According to local historians, Sian Kwan helped guerilla fighters escape Dutch colonialists by hiding them in his house, while Sek Lim was the first in the province to fly Indonesia’s red-and-white flag upon hearing news of the nation’s independence in 1945.

Former president Sukarno, pictured here in 1940, led Indonesia’s independence movement. Photo: AFP

Sukarno, who led the independence movement and became the country’s first president, announced a new nation on August 17, 1945. At the time, news travelled slow in regions outside the island of Java, due to newspaper bans and the seizure of radios by Japanese soldiers. The residents of East Kalimantan heard about the announcement a month after it was declared in Jakarta.
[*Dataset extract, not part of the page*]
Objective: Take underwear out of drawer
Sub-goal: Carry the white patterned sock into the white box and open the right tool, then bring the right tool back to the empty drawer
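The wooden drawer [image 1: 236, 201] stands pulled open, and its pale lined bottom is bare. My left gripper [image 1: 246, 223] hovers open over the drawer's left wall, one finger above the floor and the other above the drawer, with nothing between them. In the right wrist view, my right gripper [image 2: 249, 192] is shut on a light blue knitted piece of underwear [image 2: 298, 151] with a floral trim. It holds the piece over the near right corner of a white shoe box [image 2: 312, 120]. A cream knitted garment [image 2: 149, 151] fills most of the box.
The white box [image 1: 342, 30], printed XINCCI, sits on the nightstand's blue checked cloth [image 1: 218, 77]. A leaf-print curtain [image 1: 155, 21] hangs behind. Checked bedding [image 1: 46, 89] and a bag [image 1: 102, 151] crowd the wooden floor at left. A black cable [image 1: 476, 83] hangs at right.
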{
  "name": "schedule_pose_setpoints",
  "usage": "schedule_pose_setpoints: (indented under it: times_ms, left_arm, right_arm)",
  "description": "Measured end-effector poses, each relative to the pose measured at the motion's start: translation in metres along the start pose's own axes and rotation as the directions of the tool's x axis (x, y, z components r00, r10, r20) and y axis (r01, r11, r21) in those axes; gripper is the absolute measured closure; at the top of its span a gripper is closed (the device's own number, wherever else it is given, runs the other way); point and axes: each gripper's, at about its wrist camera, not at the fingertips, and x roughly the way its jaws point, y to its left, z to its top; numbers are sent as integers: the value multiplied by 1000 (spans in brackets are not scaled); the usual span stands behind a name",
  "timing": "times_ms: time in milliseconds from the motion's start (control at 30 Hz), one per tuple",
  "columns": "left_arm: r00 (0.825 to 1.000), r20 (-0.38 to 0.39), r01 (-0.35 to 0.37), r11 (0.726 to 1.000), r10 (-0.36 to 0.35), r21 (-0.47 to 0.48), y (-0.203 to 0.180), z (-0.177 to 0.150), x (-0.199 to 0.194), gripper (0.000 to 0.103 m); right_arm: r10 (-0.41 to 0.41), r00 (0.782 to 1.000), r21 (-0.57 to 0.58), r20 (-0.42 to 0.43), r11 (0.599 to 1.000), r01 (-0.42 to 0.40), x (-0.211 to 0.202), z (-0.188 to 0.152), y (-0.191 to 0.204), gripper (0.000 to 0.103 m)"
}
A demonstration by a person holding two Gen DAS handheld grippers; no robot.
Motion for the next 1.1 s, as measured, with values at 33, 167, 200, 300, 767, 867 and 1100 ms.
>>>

“People in East Kalimantan heard about independence from a Javanese doctor who worked here, that’s when schools started to raise the Indonesian flag, including Go Sek Lim’s elementary school,” said Muhammad Sarip, a Samarinda-based historian and the author of six books about the province.


“When his father Go Sian Kwan was interrogated by Dutch soldiers, he told them that Indonesian extremists didn’t go through his street, although he actually hid them in his house. The Dutch trusted him because he was Tionghoa, he wouldn’t lie as Tionghoa had been given more facilities by the Dutch than native Indonesians.”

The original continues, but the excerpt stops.